Everyone should love a good recession
“I don’t understand business and I don’t even want to because my math is atrocious. I am into features. End of discussion,” said a female friend of mine, who is a writer at a leading fashion magazine. I found this, the way you perceive, statement or confession, scandalous. Here’s why.
I am sure there must be many more like my friend, who are blithely unaware of the recession that befell on everyone in the recent past. However, let me limit my rant to my friend as she is in the field of journalism and, more importantly, she’s a features writer.
In journalistic parlance features are the articles that are not essentially newsy, are discursive and more contemplative than the spot news. In the last 20 months the best features have been on the meltdown. Vanity Fair, arguably one of the best fashion magazines, had incisive reportage on AIG, Alan Stanford and Bernie Madoff’s fall to disgrace. Onion, the parody newspaper, known for its headlines replete with banana peel humour and cerebral content, had a story on how the pins industry is thriving in the wake of recession.
According to the story, due to the pink slips and various kind of foreclosure notices that have to be stuck up for viewing, pins were used left, right and centre.

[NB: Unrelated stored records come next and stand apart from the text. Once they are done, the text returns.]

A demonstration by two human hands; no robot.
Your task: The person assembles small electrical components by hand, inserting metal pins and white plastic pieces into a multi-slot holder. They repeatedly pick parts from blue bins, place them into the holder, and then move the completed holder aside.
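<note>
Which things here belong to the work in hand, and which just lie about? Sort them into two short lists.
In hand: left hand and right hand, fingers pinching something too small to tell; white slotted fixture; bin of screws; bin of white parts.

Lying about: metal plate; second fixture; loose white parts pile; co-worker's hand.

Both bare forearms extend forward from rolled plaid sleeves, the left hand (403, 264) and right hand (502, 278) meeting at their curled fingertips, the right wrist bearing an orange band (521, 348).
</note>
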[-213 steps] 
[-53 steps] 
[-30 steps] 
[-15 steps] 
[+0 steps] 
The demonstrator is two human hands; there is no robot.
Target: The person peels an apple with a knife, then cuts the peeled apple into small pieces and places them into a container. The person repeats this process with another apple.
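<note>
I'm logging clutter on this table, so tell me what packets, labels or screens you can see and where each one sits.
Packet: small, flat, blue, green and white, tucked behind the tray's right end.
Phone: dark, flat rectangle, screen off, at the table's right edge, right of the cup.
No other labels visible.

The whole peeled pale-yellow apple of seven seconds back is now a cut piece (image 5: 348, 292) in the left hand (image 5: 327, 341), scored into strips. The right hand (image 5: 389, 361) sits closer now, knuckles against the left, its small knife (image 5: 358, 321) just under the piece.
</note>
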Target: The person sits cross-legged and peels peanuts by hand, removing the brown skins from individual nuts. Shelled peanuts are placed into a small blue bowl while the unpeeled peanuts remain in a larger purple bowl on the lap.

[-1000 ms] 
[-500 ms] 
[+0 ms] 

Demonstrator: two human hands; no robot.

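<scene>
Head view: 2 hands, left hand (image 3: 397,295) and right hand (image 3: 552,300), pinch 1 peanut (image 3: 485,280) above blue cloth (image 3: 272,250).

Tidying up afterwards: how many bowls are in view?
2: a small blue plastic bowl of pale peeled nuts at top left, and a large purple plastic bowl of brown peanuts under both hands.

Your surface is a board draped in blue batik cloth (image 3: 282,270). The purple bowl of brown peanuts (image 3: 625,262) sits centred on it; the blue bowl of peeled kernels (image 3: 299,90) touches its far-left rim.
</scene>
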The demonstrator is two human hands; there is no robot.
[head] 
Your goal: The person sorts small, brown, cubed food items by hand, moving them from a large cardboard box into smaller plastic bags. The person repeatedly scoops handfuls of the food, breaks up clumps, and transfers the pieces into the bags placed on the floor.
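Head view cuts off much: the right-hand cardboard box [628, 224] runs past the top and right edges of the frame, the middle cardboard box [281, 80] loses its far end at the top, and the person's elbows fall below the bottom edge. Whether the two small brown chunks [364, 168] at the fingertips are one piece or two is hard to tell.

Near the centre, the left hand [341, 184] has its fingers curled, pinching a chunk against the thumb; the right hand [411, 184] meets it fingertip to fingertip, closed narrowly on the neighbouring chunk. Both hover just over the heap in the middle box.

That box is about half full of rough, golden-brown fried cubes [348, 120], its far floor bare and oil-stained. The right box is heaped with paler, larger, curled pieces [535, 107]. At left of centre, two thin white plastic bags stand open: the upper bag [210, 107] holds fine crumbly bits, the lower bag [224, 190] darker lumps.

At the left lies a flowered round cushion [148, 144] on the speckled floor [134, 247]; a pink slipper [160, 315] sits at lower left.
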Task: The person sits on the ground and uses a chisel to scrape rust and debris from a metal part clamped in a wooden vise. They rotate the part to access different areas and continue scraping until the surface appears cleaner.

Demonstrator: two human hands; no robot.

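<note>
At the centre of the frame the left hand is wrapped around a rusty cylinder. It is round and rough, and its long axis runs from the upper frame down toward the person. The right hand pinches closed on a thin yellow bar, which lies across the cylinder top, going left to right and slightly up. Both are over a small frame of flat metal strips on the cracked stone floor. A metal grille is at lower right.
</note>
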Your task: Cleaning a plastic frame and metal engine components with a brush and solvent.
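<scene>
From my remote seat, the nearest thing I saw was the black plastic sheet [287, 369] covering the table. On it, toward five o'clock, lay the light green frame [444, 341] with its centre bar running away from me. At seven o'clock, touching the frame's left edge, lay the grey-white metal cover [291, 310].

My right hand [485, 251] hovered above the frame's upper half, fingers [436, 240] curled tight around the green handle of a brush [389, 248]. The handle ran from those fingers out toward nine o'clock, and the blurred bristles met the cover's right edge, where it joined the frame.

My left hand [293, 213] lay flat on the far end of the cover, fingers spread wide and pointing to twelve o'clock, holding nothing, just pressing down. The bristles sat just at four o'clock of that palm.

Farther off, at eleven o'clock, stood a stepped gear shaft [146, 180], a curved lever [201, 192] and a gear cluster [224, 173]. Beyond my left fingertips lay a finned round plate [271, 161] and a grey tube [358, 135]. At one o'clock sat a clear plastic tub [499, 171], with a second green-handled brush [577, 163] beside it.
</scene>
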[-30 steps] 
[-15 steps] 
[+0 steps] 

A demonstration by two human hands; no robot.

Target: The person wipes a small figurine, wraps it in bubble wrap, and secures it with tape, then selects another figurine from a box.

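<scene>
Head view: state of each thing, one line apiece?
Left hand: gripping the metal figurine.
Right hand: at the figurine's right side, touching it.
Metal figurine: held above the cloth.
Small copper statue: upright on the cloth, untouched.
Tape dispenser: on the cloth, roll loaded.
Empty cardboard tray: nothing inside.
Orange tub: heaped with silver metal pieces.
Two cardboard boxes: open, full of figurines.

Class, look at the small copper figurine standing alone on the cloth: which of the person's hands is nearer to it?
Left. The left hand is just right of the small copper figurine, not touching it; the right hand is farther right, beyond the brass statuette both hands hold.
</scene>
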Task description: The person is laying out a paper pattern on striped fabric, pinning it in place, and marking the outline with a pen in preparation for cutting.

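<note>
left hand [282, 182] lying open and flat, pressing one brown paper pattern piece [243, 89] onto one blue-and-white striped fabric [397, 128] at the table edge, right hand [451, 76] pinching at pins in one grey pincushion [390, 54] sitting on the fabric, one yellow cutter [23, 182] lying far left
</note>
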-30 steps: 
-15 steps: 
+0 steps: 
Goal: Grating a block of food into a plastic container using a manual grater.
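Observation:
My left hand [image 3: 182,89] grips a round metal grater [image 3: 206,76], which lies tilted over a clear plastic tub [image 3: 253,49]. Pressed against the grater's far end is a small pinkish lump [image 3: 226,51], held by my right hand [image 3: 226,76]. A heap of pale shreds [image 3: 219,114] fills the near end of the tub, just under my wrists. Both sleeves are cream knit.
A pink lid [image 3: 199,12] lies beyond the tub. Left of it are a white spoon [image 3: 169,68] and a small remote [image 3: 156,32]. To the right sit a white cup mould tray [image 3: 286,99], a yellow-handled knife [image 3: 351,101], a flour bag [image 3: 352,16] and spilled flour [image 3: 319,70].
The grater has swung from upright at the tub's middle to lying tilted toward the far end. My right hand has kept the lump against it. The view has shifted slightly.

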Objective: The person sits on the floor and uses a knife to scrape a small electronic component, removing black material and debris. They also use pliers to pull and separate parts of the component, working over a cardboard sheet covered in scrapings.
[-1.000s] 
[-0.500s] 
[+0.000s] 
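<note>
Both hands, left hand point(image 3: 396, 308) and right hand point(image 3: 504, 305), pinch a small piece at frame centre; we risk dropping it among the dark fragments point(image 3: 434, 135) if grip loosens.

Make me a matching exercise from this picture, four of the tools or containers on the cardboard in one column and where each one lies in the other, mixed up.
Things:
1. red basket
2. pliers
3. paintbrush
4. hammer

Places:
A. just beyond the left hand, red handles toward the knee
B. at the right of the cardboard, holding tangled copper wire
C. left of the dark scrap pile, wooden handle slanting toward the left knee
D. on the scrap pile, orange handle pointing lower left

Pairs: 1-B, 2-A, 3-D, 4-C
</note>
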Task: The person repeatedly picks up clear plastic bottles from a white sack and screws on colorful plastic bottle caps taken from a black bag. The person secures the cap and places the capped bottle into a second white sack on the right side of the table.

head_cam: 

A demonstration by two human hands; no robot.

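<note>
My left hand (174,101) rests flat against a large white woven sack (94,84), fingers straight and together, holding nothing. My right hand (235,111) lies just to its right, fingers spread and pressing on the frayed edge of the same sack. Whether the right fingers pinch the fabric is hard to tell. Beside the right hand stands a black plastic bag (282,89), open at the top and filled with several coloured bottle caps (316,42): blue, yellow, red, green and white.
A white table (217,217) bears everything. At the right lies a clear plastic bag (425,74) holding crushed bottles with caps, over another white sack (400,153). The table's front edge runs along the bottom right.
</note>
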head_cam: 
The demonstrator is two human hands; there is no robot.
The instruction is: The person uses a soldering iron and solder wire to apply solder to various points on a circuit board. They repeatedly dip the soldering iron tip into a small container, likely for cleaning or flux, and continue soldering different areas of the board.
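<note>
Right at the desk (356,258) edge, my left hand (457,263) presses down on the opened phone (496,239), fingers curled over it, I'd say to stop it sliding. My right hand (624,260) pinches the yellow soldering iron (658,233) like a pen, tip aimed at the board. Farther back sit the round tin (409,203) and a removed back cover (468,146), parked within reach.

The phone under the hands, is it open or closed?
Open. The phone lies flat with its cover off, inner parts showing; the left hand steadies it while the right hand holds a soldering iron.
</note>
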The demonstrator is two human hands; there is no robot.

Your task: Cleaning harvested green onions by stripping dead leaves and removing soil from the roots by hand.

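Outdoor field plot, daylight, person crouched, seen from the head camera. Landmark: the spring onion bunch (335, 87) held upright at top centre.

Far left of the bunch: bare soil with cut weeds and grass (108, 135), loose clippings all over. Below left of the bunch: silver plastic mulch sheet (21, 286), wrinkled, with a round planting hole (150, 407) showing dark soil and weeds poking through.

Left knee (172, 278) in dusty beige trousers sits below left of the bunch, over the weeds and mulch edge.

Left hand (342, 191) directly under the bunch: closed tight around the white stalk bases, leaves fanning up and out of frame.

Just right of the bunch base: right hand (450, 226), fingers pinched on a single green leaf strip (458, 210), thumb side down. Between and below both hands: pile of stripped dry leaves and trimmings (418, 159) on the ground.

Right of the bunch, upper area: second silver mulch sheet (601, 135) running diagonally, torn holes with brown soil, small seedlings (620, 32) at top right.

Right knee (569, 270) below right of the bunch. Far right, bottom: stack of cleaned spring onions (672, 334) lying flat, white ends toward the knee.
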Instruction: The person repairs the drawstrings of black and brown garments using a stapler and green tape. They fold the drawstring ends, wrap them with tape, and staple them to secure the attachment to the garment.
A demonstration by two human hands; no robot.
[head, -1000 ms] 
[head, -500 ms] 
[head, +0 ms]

Isn’t this a feature story? At least the people who visited the newspaper’s site thought so and it was the top story for weeks. Consider this Financial Times story- every major financial institution that went belly up in the US had a Starbucks outlet, the US equivalent of India’s Cafe Coffee Day, around the corner. How is something as innocuous as a cafe be in cahoots with the men, whose glutton-like appetite for money was unprecedented? All the paper work for those insidious junk bonds called credit debt obligations was done sitting in the cafe’s plush settings. A simplistic story yes but a thought-provoking one too.
How can my friend be immune to the fact that this downturn made words like ‘toxic wife’, ’stimulus’, ‘deficit’ part of the urban patois? How can she repudiate the reality when the fashion designers had recession wear as the flavour of the season? Financial Times and Wall Street Journal are financial newspapers but they have the best fashion coverage among all the global newspapers.
Business journalism invariably involves a lot of math, which for the uninitiated might look discombobulated. That doesn’t preclude you from knowing the bare minimum. How else would you appreciate Matt Taibbi’s damning article on Goldman Sachs in a recent Rolling Stone issue, which is, well, a music magazine. Taibbi’s no-holds-barred article deconstructs the entire facade of the Wall Street giant in his inimitable fashion. He used swear words in the article in such a way that Martin Scorsese’s expletive-laced dialogues sound like sermon on the mount.
I am not asking my friend to wade through the alphabetical pool of CDO, TARP, AIG, NINJA and what not and come up trumps on the other side by understanding the nature of the beast that shaved at least $3 trillion money from banks and myriad financial organisations. All I am telling her is that when you are wedged between the Wall Street and Main Street, just make sure you don’t slip through the cracks.